Спокойный, полный достоинства, опирающийся на разум героизм стоиков имел в эпоху начавшегося упадка Рима чрезвычайно важное воспитательное значение. В то время, когда, по выражению Тацита,[14] добродетель была гонима, для благородных людей, дерзавших протестовать против всеобщей низости, она была последним убежищем. Стоики напоминали римлянам о тех временах, когда граждане Рима были настроены героически. Не все из стоиков подобно Муцию Сцеволе могли протянуть руку к пылающей жаровне, но все или почти все понимали и восхищались его поступком, а многие вполне могли и повторить его.
Гегель считал, что принципы стоиков слишком формальны и субъективны. Стоики, по сути, безразличны к миру. «Поскольку… не может быть установлен некий последний, решающий критерий, указывающий, что именно есть благо, и принцип лишен определенности, постольку последнее решение принадлежит субъекту… Со времени Сократа обычай перестал быть последней решающей инстанцией в вопросах о достодолжном поведении. У стоиков, таким образом, отпадает всякое внешнее определение, и последнее решение может быть перенесено лишь в субъекта как такового, который в последнем счете определяет из себя в качестве совести, что есть правое. Хотя на этом фундаменте можно возвести и много возвышенного и назидательного, однако здесь недостает действительного определения; существует поэтому, согласно стоикам, лишь одна добродетель, а добродетельным является муд-рец».[15] Гегель, конечно, прав: стоики абсолютизировали внутреннюю жизнь, они с достоинством переносили свои страдания, были горды и благородны, но на общественный протест, общественно значимые действия все-таки были неспособны. Стоицизм не дал ни одного Брута.
Социальный кризис римского общества естественным образом отражался в общественной мысли, философии. Росло недоверие к рациональному освоению мира, усиливалось влияние всякого рода мистических учений. В этих условиях в III–V вв. весьма влиятельным учением стал неоплатонизм, наиболее видным представителем которого был Плотин (205–270).
Плотин воспроизводит эпизод древнегреческого мифа о царе Мидасе. Царь спросил Силена, спутника Диониса: «В чем высшее счастье человека?» Силен ответил: «Злополучный однодневный род, дети случая и нужды! Зачем заставляешь ты меня сказать то, что самое лучшее тебе не слышать? Высшее счастье тебе совершенно недоступно: не родиться, не быть вовсе, быть ничем. Второе же, что тебе остается, – скоро умереть».
По Плотину, существует абсолютное наивысшее начало – Единое, которое выше бытия и мышления и служит причиной обоих. Единое производит Ум (нус), Ум производит Душу.[16] В человеке Душе соответствует живая душа, Уму – рассудок, Единому – Разум. Ум содержит в себе всегда все в неизменном тождестве: он всегда только есть – для него существует одно лишь настоящее. Его ноумены[17] не проходят как моменты времени, они неизменны, каждый из них есть и мыслимое, и сущее, а все вместе они составляют один универсальный Ум и одно универсальное бытие. Познать Единое, божественное бытие можно лишь посредством разума, т. е. экстаза, чистого созерцания, интуиции, подавления всего телесного.

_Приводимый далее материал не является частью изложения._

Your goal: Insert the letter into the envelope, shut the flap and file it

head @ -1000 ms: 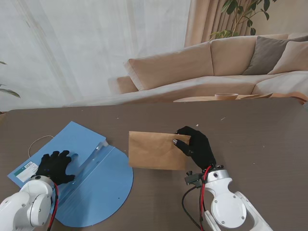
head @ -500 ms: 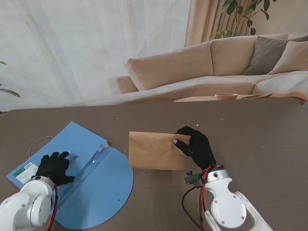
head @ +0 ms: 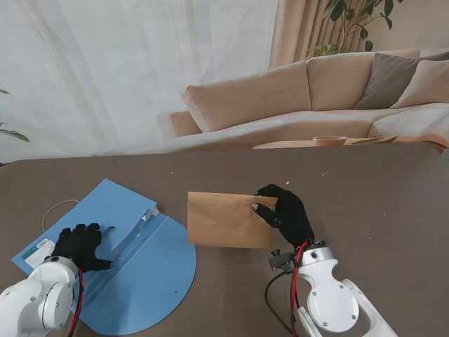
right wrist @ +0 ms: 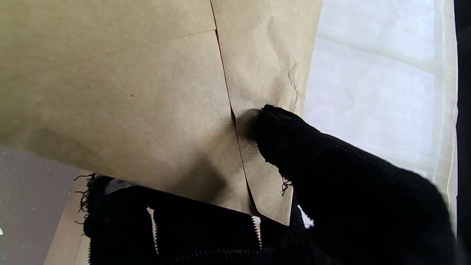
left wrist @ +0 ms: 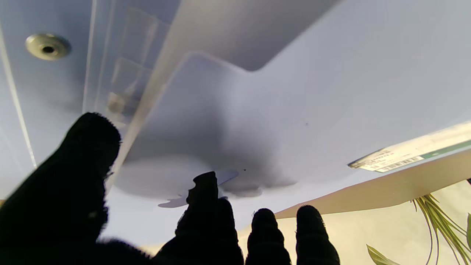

В целом, как очевидно, Античность – это яркая, гармоничная, наивная культура, отражение «детства» человечества. Выдающиеся мыслители высоко ценили античную философию, культуру, их красоту, богатство содержания. Детская наивность, беззаботность, изящество – вот, по Марксу, что привлекает в Античности людей последующих веков. «Взрослый человек не может снова стать ребенком, не впадая в детство, но разве его не радует наивность ребенка и разве он сам не должен стремиться к тому, чтобы на более высокой ступени воспроизвести присущую ребенку правду?.. И почему историческое детство человечества там, где оно развилось всего прекраснее, не должно обладать для нас вечной прелестью, как никогда не повторяющаяся ступень? Бывают невоспитанные дети и старчески умные дети. Многие из древних народов принадлежат к этой категории. Нормальными детьми были греки».